@JDM: I too am in the architectural design world, like @Duarte Farrajota Ramos, and specifically I specialise in 3D modeling and BIM based parametric design workflows.
The major reason that a least square or best fit optimization wouldn't work in our field boils down to the frequent difference between what is drawn, modeled or specified and what ends up being actually constructed.
Though we all try to account for reasonable levels of uncertainty and measurement tolerances in our initial designs, there are huge random exigencies factors once construction begins.
Whether it's multiple design areas (e.g. architectural, structural, mechanical, plumbing) not quite coordinating their designs so that there are conflicts, or actual trades in the field either not following drawings or having to adjust due to existing conditions being not quite as assumed, or measured, or depicted by survey, or even a general contractor pressuring a client to substitute building elements or entire systems from those specified to another, cheaper alternative, there are often all kinds of mismatches between as-designed dimensions and as constructed measurements.
As a result, if we were to assign a logic-based approach to coping with dimensional uncertainty, it would be most likely to fail, rather than to succeed, as the only way it would be able to correctly account for all the various factors would be for someone to both quantify these AND to input them into such a system; at the moment that system is called a designer, or an architect.
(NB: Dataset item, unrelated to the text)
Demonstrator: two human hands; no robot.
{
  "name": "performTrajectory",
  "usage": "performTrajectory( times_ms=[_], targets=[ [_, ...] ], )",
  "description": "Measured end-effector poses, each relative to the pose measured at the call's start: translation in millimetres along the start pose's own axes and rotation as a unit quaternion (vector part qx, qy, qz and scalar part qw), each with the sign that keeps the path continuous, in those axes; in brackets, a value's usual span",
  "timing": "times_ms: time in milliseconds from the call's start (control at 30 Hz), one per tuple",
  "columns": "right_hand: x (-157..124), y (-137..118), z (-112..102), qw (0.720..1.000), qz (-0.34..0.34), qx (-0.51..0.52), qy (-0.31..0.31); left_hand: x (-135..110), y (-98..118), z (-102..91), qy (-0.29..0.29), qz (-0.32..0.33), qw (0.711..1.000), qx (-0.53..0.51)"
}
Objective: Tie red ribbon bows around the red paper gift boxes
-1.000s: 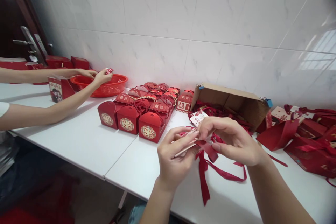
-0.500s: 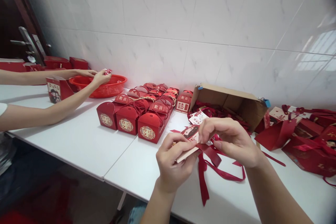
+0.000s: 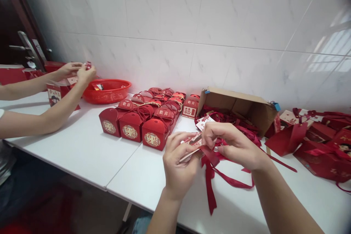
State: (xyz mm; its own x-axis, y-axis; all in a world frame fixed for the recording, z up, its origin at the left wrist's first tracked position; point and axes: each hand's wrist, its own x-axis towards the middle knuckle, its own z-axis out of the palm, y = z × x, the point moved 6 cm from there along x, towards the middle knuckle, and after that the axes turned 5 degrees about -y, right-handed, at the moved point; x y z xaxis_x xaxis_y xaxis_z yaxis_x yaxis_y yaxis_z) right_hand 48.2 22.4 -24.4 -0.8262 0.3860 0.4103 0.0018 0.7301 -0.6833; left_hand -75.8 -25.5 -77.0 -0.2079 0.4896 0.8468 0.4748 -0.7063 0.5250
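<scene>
My left hand (image 3: 179,162) is closed around a small printed card box (image 3: 193,140), red and cream with a picture on it, held tilted above the table. At its right edge my right hand (image 3: 230,144) pinches a dark red ribbon (image 3: 210,155) against the box. The fingertips hide where ribbon and box meet. One tail of the ribbon hangs down, and more ribbon loops lie on the table just under my right hand. Behind my hands, a white and red printed tag (image 3: 204,121) rests by the cardboard box.
An open cardboard box (image 3: 236,98) of red ribbons lies on its side by the wall. Rows of red gift boxes (image 3: 153,135) stand at centre, finished bags (image 3: 315,157) at right. A co-worker's hands (image 3: 82,73) hold a small packet near a red plastic basket (image 3: 109,93).
The co-worker's hands have moved left, away from above the basket, with a small packet. My hands stay nearly in place; the box in my left hand is tilted flatter.
</scene>
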Motion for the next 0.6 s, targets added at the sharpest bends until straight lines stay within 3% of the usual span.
performTrajectory(
  times_ms=[100,167,300,467,600],
  targets=[
    [-8,-7,-5,0.999,-0.007,-0.015,-0.027,3,5,1.3,-0.043,-0.051,0.996,-0.061],
    [-12,-12,-7,0.999,0.001,-0.033,-0.038,4,7,-0.4,-0.04,-0.108,0.988,-0.1],
    [-12,-19,-10,0.999,0.018,-0.043,-0.013,3,5,4.2,-0.052,-0.196,0.964,-0.171],
    [-9,-26,-12,0.991,-0.016,-0.135,-0.009,4,-1,4.9,-0.062,-0.21,0.967,-0.131],
    [-9,-25,-13,0.989,-0.025,-0.149,-0.006,4,-6,2.2,-0.062,-0.217,0.965,-0.133]
  ],
)
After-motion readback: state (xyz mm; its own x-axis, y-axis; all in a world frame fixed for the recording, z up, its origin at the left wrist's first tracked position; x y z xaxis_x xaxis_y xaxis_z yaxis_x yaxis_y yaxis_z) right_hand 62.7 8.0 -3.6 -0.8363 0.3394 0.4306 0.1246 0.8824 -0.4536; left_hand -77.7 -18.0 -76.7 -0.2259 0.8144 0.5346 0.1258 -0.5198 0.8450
Additionally, given that you're looking at existing conditions, you must bear in mind that all such building systems shift and change over time, and depending upon the materials used, often in radically noncontiguous ways - so your wall-to-wall corner angles are most likely not 90°, nor the wall-to-floor angles, and in most cases very few of your floors are actually horizontal, nor in fact are they likely to be truly planar.
From the design perspective, the correct answer is to produce individual elements whose production dimensions slightly exceed the expected conditions, and which combine into an adjustable system rather than a monolithic assembly which is dimensionally fixed, and then when installing said system (or replacing existing elements) you note where the dimensions say V.I.F. (Verify In Field) and where necessary, cut elements to measure.
Heck, depending upon the construction system used in your apartment, and the climate, humidity and season where you are, even if your dimensions were PERFECT when initially measured, they might subsequently be significantly off some months later when you were ready to install your new elements.